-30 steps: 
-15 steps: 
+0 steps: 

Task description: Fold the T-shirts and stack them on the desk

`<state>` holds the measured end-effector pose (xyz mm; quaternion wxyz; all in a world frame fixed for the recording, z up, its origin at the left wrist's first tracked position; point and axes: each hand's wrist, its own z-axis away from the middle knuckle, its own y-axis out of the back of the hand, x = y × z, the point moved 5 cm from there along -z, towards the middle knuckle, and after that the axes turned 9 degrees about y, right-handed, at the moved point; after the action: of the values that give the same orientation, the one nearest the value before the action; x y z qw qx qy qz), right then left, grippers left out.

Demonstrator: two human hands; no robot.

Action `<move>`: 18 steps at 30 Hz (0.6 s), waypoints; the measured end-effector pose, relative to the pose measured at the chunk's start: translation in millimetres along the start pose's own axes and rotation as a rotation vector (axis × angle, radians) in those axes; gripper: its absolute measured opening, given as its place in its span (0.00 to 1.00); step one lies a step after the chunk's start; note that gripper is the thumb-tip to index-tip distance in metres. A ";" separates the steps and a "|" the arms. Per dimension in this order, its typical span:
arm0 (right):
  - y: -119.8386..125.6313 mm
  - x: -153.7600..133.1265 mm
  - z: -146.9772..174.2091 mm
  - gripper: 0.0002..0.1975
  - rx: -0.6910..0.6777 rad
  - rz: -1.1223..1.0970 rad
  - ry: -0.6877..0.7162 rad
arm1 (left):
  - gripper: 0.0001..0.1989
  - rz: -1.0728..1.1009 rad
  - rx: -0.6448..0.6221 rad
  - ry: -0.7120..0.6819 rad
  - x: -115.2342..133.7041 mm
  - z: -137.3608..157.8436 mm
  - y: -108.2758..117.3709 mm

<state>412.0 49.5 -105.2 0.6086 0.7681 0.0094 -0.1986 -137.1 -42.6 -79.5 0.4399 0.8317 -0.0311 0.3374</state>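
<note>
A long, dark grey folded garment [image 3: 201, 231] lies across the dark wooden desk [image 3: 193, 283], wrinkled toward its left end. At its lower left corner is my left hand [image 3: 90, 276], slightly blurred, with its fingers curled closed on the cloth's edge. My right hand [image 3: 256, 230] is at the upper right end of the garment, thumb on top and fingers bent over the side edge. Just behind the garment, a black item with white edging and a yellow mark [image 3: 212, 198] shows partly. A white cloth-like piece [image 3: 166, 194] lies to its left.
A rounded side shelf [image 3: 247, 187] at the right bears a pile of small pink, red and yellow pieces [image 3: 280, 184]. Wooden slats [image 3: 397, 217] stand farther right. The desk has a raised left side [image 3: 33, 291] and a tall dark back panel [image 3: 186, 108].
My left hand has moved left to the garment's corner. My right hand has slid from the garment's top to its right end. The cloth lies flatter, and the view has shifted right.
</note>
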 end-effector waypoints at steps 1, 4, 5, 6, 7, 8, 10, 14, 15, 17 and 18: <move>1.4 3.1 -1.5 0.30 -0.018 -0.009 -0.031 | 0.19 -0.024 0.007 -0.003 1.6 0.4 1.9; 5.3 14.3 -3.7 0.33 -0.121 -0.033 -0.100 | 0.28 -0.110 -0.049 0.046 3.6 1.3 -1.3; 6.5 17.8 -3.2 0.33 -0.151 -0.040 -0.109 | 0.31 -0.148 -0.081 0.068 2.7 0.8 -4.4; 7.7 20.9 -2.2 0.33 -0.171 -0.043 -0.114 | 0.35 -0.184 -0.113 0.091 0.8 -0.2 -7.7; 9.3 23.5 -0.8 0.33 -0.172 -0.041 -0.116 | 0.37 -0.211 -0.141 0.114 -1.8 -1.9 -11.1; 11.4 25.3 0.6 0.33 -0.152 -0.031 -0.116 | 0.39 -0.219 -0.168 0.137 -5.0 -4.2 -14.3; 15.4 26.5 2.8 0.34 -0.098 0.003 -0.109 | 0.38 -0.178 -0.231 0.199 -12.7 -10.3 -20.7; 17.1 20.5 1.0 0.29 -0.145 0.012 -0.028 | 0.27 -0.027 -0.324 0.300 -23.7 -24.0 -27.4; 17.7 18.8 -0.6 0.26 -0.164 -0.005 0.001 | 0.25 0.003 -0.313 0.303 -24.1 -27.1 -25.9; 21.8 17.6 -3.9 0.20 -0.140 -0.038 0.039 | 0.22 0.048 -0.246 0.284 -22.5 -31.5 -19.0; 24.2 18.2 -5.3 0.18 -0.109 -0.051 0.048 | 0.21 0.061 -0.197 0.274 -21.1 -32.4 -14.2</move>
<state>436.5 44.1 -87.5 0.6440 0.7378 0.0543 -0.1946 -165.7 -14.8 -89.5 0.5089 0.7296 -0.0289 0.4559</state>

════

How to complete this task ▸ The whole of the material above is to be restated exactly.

Answer for the task ▸
-30 steps: 
-15 steps: 
+0 steps: 

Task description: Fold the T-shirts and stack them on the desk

`<state>` holds the measured end-effector pose (xyz mm; quaternion wxyz; all in a world frame fixed for the recording, z up, its origin at the left wrist's first tracked position; point and axes: each hand's wrist, its own z-axis away from the middle knuckle, its own y-axis out of the back of the hand, x = y × z, the point moved 5 cm from there along -z, towards the middle knuckle, and after that the axes turned 9 degrees about y, right-handed, at the moved point; after the action: of the values that give the same orientation, the one nearest the value before the action; x y z qw qx qy qz), right then left, grippers left out.

Demonstrator: two human hands; no robot.

Action `<move>`: 18 steps at 30 Hz (0.6 s), waypoints; the measured end-effector pose, relative to the pose measured at the chunk's start: translation in millimetres along the start pose's own axes and rotation as a rotation vector (axis × angle, radians) in those axes; gripper: its absolute measured opening, given as its place in its span (0.00 to 1.00); step one lies a step after the chunk's start; note that gripper is the thumb-tip to index-tip distance in metres. A ";" separates the steps and a "|" the arms. Per dimension in this order, its typical span:
arm0 (right):
  - y: -119.8386..125.6313 mm
  - x: -153.7600..133.1265 mm
  - z: -146.9772..174.2091 mm
  - gripper: 0.0002..0.1975
  - rx: -0.6910..0.6777 rad
  - rz: -1.1223..1.0970 rad
  - ry: -0.6877..0.7162 rad
arm1 (left):
  - gripper: 0.0001..0.1989
  - rz: -1.0728..1.1009 rad
  - rx: -0.6448..0.6221 rad
  - ry: -0.7120..0.6819 rad
  - x: -115.2342..133.7041 mm
  - z: -137.3608..157.8436 mm
  - y: -108.2758..117.3709 mm

<state>412.0 49.5 -105.2 0.6086 0.7681 0.0094 -0.1986 -137.1 -42.6 -79.5 0.4399 0.8317 -0.0311 0.3374</state>
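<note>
A long, dark grey folded garment [image 3: 201, 231] lies across the dark wooden desk [image 3: 193, 283], wrinkled toward its left end. At its lower left corner is my left hand [image 3: 90, 276], slightly blurred, with its fingers curled closed on the cloth's edge. My right hand [image 3: 256, 230] is at the upper right end of the garment, thumb on top and fingers bent over the side edge. Just behind the garment, a black item with white edging and a yellow mark [image 3: 212, 198] shows partly. A white cloth-like piece [image 3: 166, 194] lies to its left.
A rounded side shelf [image 3: 247, 187] at the right bears a pile of small pink, red and yellow pieces [image 3: 280, 184]. Wooden slats [image 3: 397, 217] stand farther right. The desk has a raised left side [image 3: 33, 291] and a tall dark back panel [image 3: 186, 108].
My left hand has moved left to the garment's corner. My right hand has slid from the garment's top to its right end. The cloth lies flatter, and the view has shifted right.
</note>
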 end-effector waypoints at steps 1, 4, 5, 6, 7, 8, 10, 14, 15, 17 and 18: <move>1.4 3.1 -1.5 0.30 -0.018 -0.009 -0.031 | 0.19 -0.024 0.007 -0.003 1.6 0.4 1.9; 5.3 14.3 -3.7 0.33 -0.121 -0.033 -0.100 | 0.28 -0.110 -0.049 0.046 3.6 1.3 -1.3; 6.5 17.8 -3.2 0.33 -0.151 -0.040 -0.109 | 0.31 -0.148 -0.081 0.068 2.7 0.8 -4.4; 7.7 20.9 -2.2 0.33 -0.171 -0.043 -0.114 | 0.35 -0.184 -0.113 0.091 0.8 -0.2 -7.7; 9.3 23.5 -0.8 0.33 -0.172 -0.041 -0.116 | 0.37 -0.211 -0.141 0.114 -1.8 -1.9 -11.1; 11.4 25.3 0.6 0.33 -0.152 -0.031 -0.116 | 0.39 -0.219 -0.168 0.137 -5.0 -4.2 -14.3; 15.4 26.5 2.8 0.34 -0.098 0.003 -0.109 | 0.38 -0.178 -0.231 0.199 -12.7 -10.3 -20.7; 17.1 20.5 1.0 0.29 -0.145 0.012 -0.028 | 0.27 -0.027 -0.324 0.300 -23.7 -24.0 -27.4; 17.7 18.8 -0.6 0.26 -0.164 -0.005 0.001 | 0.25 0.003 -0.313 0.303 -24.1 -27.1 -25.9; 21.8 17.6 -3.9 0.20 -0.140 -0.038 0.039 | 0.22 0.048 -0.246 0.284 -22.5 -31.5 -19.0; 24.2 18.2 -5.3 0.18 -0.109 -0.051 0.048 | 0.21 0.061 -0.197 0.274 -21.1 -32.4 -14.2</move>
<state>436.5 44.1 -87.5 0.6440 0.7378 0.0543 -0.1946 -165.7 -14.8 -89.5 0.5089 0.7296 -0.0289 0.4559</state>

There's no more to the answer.